ON A HOT MIDNIGHT IN LOS ANGELES, CHARLIE COO
PER
—Coop to his friends—hung suspended by a thin wire a few feet off the floor of Bellicose Manor's dining room, hoping he wasn't about to be eaten by a monster.

“Careful,” whispered Phil.

“Of what?”

“Just careful. Don't want you to break a nail.”

“That's really thoughtful. Now shut up.”

Phil Spectre, freelance poltergeist, continued scrabbling around inside Coop's head. It felt like rabid ferrets were using his frontal lobe for a scratching post.

“Cut it out,” said Coop.

“I can't help it. Your skull is so thick I get claustrophobic.”

Coop—tall, sandy haired, in his mid-thirties—pulled himself slowly and steadily along the wire, careful not to touch anything.

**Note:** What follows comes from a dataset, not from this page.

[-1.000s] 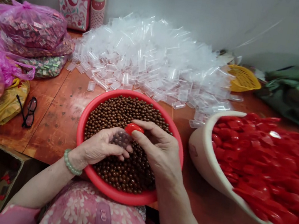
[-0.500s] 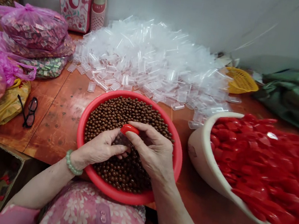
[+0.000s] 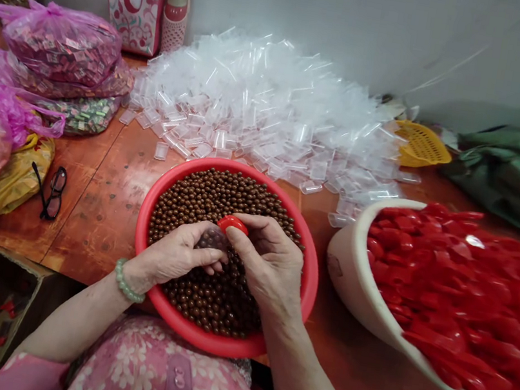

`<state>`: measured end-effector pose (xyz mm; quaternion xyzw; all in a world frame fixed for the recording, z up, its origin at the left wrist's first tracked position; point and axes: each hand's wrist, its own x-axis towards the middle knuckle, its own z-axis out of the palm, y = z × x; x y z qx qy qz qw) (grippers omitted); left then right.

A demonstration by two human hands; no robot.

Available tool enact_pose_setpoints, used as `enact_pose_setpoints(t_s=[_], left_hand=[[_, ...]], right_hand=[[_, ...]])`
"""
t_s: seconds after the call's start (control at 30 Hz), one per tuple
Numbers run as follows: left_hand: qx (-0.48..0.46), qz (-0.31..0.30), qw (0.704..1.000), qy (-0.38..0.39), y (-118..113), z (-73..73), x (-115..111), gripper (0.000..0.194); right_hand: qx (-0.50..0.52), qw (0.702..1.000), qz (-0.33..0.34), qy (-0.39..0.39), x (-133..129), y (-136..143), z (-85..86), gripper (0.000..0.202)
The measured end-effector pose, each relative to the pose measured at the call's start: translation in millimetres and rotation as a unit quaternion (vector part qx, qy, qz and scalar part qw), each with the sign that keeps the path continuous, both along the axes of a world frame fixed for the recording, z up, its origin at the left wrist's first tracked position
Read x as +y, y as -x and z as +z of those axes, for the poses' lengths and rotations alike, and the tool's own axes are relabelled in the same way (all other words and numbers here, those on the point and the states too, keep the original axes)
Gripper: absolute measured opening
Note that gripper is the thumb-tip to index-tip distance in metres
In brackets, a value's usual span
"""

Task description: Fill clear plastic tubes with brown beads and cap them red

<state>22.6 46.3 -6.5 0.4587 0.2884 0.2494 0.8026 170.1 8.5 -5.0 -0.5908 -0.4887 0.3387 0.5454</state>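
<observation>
Over a red basin [image 3: 143, 217] full of small brown balls [image 3: 218, 309], both of my hands meet near the middle. My left hand [image 3: 177, 257], a green bead bracelet at its wrist, is closed on a small clear plastic container [image 3: 213, 239] that looks dark with balls inside. Between the thumb and fingers of my right hand [image 3: 269, 261] is a red plastic cap [image 3: 233, 223], just off the container's upper right end. My fingers hide part of both pieces.
Behind the basin lies a large heap of clear plastic containers [image 3: 264, 104]. To the right, a white tub [image 3: 352, 261] overflows with red plastic pieces [image 3: 466, 284]. Glasses [image 3: 53, 193] and pink bags [image 3: 67, 45] lie left; an open cardboard box [image 3: 30, 291] stands at lower left.
The red cap in my right hand has shifted slightly right and down, away from the container, so more of the container shows. My left hand has barely moved.
</observation>
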Motion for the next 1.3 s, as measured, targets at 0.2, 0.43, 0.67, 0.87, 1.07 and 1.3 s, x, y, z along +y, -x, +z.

To his relief, Phil was quiet for a minute. Those few seconds let Coop concentrate on the job at hand. He looked around, and while he couldn't see the wall safe yet, he knew where it was hidden.

Bellicose Manor didn't stand so much as flop on a hilltop, like a giant Gothic carbuncle, in Benedict Canyon. The house wasn't an
eyesore per se, but rather a soul-sucking nut punch to anyone who hung around the place too long without an invitation. This was by design, just one of the many magical defenses the Bellicose family paid for to keep the nice things they had in their house
in their house
. Anyone who was anyone had at least a few spells sprinkled around their place. How else would people know that they had things nice enough to steal? This idea had eventually trickled down to Hollywood hipsters and even some middle-class families. The kind that had a soft spot for government conspiracies and UFO conventions. You know the type, the ones crazy enough to believe that monsters and magicians actually existed and walked side by side with them down the Pop-Tarts aisle in Safeway. This paranoia led to a thriving industry in bogus wards and do-it-yourself witchproofing, proving once again that con men had been separating people from their cash since long before the first witch invited the first black cat for a ride along.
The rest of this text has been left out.